I have thought about this exchange for a few days now, and after reading Sarah’s sentence, the realization became very clear.  Emotional trauma from a C-section does not ever completely vanish. It will always be- to some extent or another- with us.   It doesn’t matter if it was a week ago, twenty years ago, or if it was a medically necessary C-section or not.  We can never go back and undo what was done.   But our honest experiences with C-sections can be more powerful to someone who is seeking information than any books, or medical professional.

When women are told they need to “get over” their traumatic C-section births, by ignoring the parts of their birth experience which were negative, or traumatic, it doesn’t ”magically” make everything better.  It harms the women again, because now it isn’t acceptable to share or to talk about anything that isn’t a positive birth experience. 

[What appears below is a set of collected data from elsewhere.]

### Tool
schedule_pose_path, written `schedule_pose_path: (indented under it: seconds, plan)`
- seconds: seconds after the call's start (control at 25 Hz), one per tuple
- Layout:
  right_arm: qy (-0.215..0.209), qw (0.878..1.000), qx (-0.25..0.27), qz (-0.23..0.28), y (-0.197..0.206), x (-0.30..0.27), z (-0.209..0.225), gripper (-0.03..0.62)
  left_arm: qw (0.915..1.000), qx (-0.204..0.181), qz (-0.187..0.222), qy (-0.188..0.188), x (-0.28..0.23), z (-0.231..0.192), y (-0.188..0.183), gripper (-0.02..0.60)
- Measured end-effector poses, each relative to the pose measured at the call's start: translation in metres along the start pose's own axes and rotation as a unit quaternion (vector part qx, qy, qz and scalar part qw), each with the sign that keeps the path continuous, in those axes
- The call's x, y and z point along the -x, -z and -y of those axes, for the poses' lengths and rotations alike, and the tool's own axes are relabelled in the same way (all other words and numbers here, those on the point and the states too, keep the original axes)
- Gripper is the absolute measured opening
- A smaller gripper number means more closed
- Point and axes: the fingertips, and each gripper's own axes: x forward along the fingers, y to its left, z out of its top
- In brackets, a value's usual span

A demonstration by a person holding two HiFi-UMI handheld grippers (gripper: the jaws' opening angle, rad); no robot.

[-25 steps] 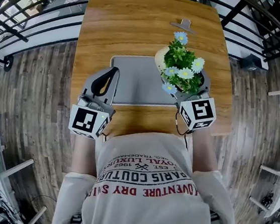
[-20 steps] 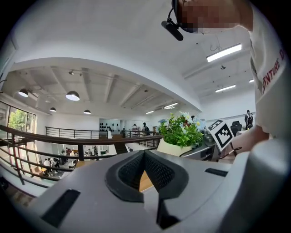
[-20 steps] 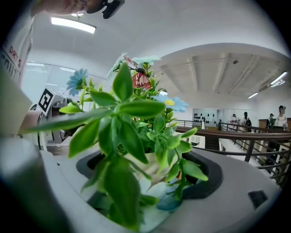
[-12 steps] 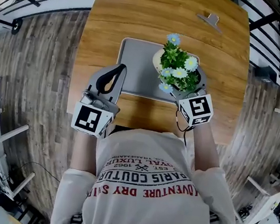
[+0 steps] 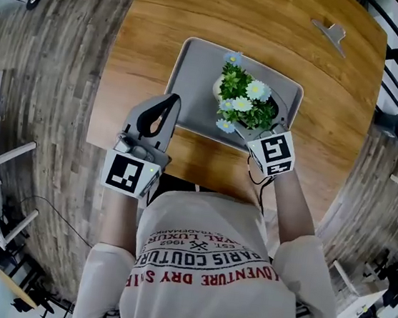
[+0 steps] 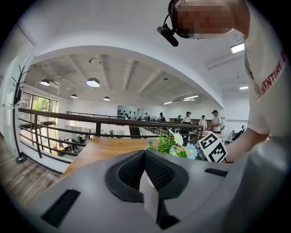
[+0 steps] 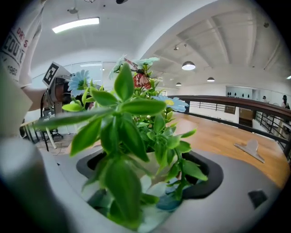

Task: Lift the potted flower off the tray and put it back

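Nearest me, left gripper [image 5: 164, 103]: jaws were pressed together, empty, idle beside the tray [image 5: 194, 82].
Right gripper [image 5: 259, 128]: jaws clamped the potted flower [image 5: 240, 102] low, sparing the blooms.
Potted flower: over the tray's right half; seated or raised, I couldn't tell.

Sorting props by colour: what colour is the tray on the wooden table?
Plain grey; the rectangular tray shows best in the head view.
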Motion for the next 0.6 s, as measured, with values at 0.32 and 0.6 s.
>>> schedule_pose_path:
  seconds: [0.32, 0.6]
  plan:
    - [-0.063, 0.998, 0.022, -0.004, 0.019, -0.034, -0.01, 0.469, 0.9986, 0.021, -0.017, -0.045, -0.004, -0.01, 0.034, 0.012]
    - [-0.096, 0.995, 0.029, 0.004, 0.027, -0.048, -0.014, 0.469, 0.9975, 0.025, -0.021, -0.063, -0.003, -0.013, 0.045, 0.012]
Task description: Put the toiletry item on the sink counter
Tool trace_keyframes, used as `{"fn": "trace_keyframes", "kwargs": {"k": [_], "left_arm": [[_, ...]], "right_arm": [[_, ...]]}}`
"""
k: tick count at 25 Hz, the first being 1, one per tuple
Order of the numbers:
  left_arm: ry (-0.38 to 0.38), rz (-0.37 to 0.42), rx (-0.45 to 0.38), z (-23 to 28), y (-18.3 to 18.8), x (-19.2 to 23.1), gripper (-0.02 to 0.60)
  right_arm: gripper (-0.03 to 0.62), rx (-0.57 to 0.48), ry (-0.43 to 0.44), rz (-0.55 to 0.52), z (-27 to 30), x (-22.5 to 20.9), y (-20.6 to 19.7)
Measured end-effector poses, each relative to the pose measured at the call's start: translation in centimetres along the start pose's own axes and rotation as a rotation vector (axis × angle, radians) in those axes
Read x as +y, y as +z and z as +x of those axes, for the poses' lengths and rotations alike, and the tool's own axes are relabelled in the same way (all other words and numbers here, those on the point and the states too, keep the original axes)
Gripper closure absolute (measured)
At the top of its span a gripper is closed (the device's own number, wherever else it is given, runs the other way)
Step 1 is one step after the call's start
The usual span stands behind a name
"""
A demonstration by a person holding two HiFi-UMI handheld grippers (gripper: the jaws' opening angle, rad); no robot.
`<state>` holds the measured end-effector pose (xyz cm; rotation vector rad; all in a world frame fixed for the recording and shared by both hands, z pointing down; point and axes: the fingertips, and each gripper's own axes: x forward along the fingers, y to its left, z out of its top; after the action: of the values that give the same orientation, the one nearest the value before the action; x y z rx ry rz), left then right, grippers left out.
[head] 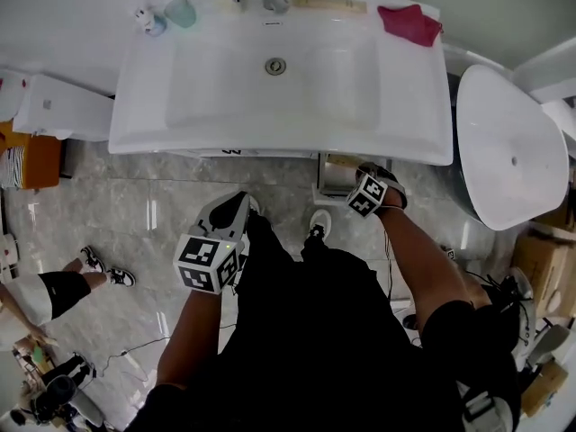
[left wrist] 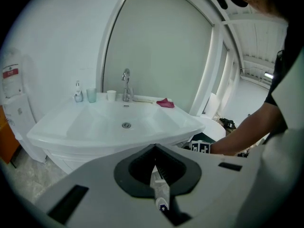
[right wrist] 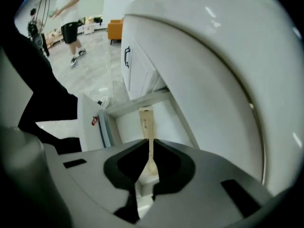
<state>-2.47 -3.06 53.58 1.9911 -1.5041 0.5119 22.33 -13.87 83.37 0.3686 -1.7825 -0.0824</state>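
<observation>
Far left on the table [head: 135, 79]: a cup [head: 180, 12] and a small bottle [head: 148, 21]. Nearer, short of the sink [head: 270, 142] and its front edge, grips a white tube [left wrist: 160, 191] in the left claw [left wrist: 154, 151], shut on the far end, cap toward the camera. Probably light, soft, squashy; best pinched near the stiff end, not the belly. Further right, under the sink rim, clamps a thin beige packet [right wrist: 146, 122] in the right claw [right wrist: 150, 144], closed on it partway along. Likely floppy and slick; best held flat. Far right: a red cloth [head: 409, 23], with bare table beside it for setting down.
</observation>
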Motion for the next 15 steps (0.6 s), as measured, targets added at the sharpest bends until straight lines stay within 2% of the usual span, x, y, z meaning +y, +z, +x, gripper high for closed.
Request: {"fn": "trace_keyframes", "kwargs": {"k": [6,11,15], "left_arm": [[-0.026,0.034,-0.059,1.0,3.5,-0.3,0.577],[-0.056,0.064,-0.090,1.6,5.7,-0.4,0.577],[-0.087,0.084,-0.099,1.7,7.5,0.3,0.577]], "right_arm": [[0.572,-0.214,0.051,0.315,-9.2,-1.8,3.3],[0.574,-0.487,0.085,0.589,-18.0,-4.0,7.3],[0.574,-0.650,0.079,0.722,-24.2,-5.6,11.1]]}}
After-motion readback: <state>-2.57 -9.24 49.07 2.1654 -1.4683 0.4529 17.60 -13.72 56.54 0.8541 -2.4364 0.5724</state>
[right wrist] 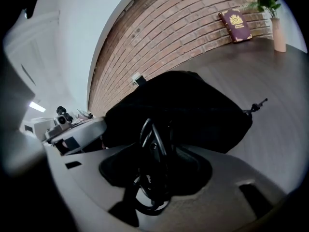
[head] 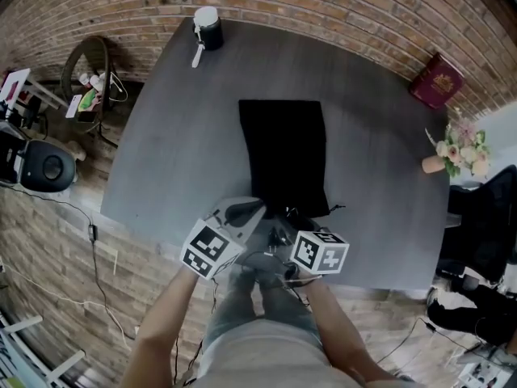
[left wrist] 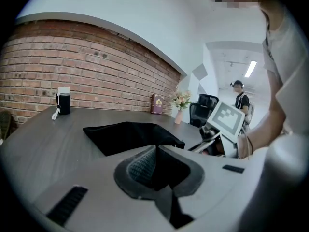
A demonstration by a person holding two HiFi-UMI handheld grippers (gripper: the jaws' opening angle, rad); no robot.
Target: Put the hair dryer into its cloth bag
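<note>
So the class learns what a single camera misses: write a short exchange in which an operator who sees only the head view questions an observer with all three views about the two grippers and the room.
Operator: Is the right gripper holding anything?
Observer: Yes. Its own view shows it closed on loops of black cord.
Operator: And the left gripper?
Observer: Shut, with nothing between its jaws.
Operator: Anyone else nearby?
Observer: The left gripper view shows a person standing in the distance, past the flowers.
</note>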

There are still women, like Emily, who believe their bodies are capable of giving birth the way they were intended to do so.  There are women who don’t believe insurance companies, hospitals, drugs and surgeries are the answer to birth.  These women want to know the truth, and are seeking answers.  On the opposite side, there are so many women who had no one who shared their C-section experiences with them, when they had to make their decisions.  There are women who have lost so much, and and have been hurt from C-sections.  How do these two sides come together?

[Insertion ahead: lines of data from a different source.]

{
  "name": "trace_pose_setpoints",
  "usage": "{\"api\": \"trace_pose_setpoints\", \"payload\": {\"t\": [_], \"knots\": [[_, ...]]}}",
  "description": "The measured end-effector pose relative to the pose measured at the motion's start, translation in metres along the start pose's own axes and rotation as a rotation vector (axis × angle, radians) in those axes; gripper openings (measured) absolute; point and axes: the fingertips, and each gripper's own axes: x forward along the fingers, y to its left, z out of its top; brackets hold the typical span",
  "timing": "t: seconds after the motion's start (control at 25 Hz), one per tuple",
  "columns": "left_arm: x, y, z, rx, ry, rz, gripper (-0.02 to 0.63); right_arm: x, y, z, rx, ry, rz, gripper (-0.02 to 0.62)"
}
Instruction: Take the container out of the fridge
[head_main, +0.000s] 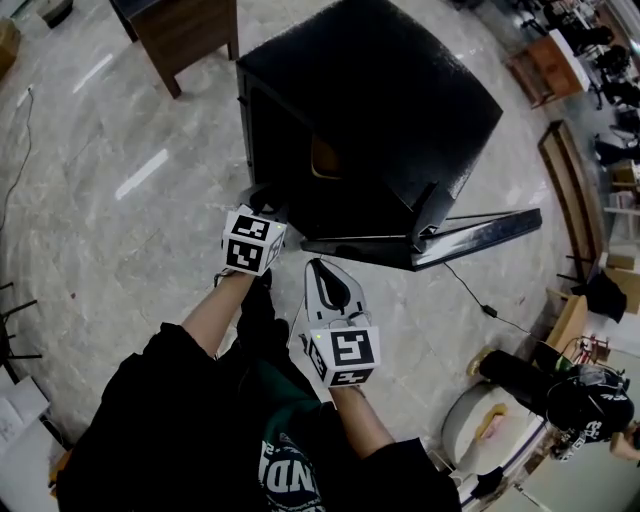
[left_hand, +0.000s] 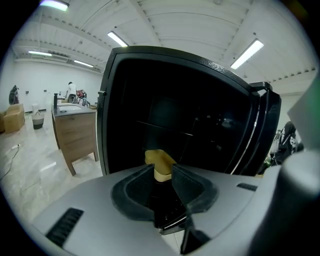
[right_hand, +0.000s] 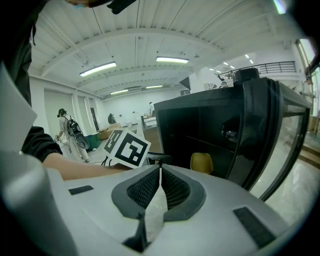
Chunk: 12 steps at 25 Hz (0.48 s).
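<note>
Head view looks down on a black boxy fridge (head_main: 380, 90) standing on the pale marble floor (head_main: 120, 200). Its glass-fronted door (head_main: 470, 238) is already swung wide to the right, so the opening step is done. Everything else is left: the grasp, the lift and the pull-out.

The left gripper (head_main: 266, 197) sits at the near left edge of the dark opening. Its jaws stand apart with nothing pressed between them. The right gripper (head_main: 320, 270) hangs nearer, just in front of the door's lower edge, with its jaws closed together and empty.

The small yellow plastic container (left_hand: 159, 159) is inside, low on the fridge floor and near the front. It lines up with the gap of the left jaws but seems to lie just beyond their tips. As I judge it, the task is at the reach stage.

The way in is bounded by the left door post, close beside the left gripper, and by a thin shelf line above the container, so a low, straight path looks best. The open door blocks the right side, while the floor to the left offers room to draw back.
</note>
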Motion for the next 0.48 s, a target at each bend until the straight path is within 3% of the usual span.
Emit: {"api": "trace_pose_setpoints", "payload": {"t": [0.48], "knots": [[0.037,0.011,0.0,-0.109,-0.013,0.005,0.141,-0.001,0.002,-0.014,0.012,0.028,-0.013,0.036]]}}
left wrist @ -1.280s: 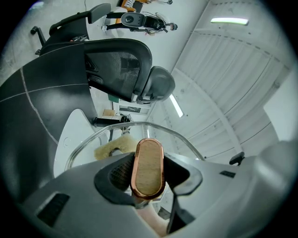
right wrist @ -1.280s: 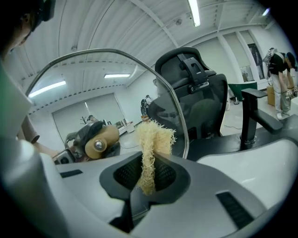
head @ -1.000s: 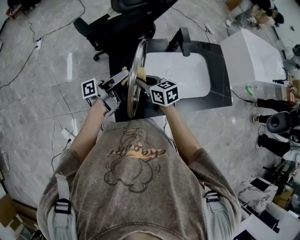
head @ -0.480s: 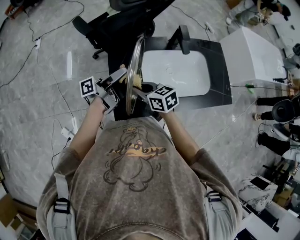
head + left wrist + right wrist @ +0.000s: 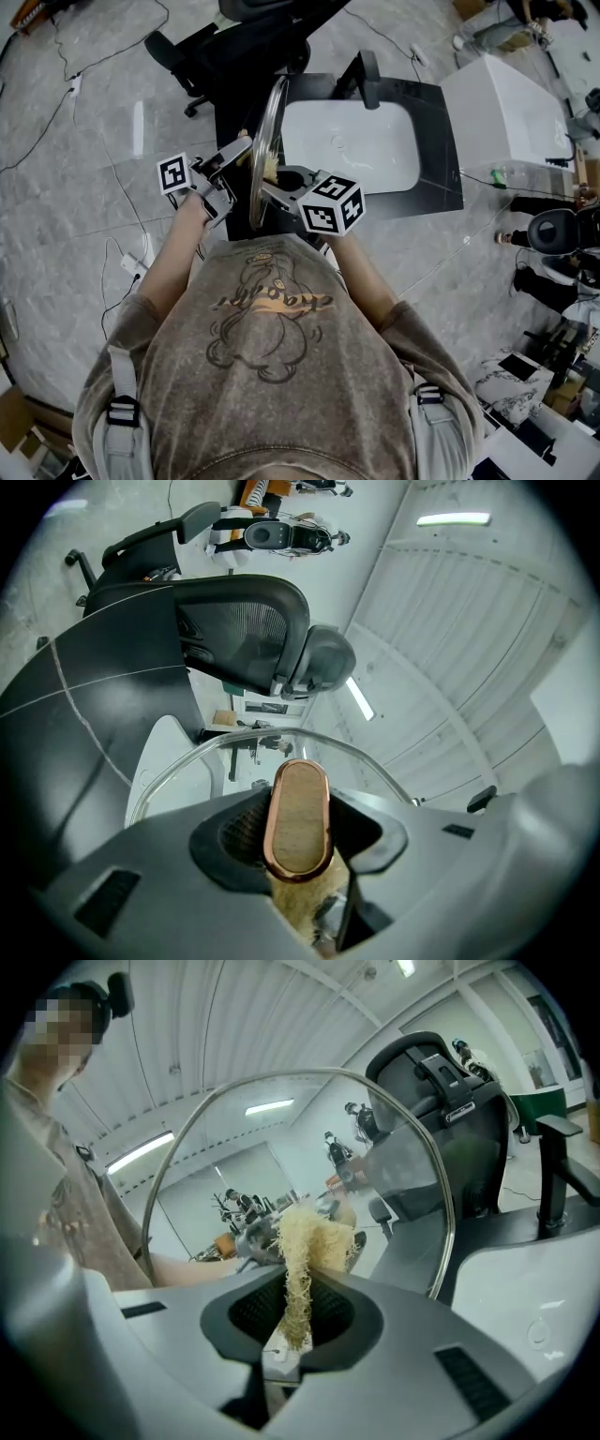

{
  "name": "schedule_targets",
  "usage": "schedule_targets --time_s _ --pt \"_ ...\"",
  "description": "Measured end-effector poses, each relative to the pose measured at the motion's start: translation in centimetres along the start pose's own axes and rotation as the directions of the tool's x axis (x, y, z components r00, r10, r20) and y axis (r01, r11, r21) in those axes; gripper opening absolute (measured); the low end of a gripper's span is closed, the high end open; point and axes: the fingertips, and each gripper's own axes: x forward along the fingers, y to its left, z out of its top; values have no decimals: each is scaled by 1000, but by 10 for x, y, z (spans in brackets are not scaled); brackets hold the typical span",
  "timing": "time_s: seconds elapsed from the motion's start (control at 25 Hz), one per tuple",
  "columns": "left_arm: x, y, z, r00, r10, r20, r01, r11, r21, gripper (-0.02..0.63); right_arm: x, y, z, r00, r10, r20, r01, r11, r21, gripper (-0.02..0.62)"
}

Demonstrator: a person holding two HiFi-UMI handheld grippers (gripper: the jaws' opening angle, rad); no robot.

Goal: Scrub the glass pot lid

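Overhead, the lid (image 5: 272, 122) stands on edge over the table's (image 5: 441, 141) near edge, left gripper (image 5: 236, 157) and right gripper (image 5: 277, 184) flanking it, sink (image 5: 361, 150) beyond. Left gripper view: jaws clamp the lid's knob (image 5: 298, 817). Right gripper view: jaws pinch a scrubber (image 5: 302, 1251) against the glass, rim arcing above.

No words or numbers can be read anywhere. The shirt (image 5: 267, 309), at the lower centre of the head view, carries a cartoon print crossed by lettering too distorted to read. The left claw (image 5: 242, 150) and right claw (image 5: 278, 180) bear only black-and-white square code patterns.
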Motion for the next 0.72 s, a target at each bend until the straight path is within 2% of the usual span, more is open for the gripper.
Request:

By telling our stories.  It doesn’t matter that some won’t agree with you.  It doesn’t matter that some will tell you to get over it.  It doesn’t matter that some will tell you, you should be grateful your baby is healthy.  It doesn’t matter that some will accuse you of trying to be overly dramatic.   It doesn’t matter that not all C-sections are traumatic for everyone.  What does matter is ours was.  What does matter that someone else’s will be too.  What does matter is we talk about it.  It matters that we share our stories, and honor our birth experiences- all of them. 

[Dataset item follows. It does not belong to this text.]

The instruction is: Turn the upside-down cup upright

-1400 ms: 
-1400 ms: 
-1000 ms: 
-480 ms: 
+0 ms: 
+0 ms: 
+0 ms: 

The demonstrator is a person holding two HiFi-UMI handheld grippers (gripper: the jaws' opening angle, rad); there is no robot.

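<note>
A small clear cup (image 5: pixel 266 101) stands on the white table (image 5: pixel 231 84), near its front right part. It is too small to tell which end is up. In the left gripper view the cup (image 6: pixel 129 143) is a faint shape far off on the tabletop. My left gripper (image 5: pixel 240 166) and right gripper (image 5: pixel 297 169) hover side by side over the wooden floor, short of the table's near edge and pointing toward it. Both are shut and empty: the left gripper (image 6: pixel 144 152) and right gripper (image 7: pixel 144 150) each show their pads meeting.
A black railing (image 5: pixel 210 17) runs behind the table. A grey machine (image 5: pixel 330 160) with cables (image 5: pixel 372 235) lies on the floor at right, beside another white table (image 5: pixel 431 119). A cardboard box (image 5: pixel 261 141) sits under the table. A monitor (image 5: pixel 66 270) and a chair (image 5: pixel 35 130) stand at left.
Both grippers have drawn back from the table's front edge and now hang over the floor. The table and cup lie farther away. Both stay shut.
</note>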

For the women who refuse to accept a C-section is the normal way to give birth, by sharing our experiences, we confirm their instincts, and they confirm ours- a surgical birth is not usually the best way to give birth.  Most importantly, by talking about it your spirit starts to heal.  A little at time.  Never completely, but enough. Our experiences become patched together like a quilt.  This is enough to make a difference, one birth at a time.

The “Best Of” C-section Recovery Tips

I was recently contacted by Elizabeth McGee, who runs the website, Worryfree C-section.com.  Elizabeth’s purpose was very intriguing to me- she isn’t promoting C-sections, but is helping women understand what is involved in a C-section.  Elizabeth writes ”Whether your c-section is planned or comes as a surprise, I’d like to help it be as momentous as possible by informing, educating and familiarizing you with the physical and emotional aspects of preparing, having and recovering from a c-section.”

I was honored that Elizabeth decided to post my blog article, Recovering After a C-section, on the site’s blog collection of the “Best Of” C-section Recovery Tips.  I also like Elizabeth’s article, Emotional Recovery After a C-section.  I feel this is one area that women are usually not very well informed on regarding C-sections, and it good to see it addressed. 

I always encourage women to find out as much as they can before hand about C-sections. If you are researching C-sections, I think you will find the information Elizabeth has compiled at her website and blog, from other moms and professionals very informative and helpful.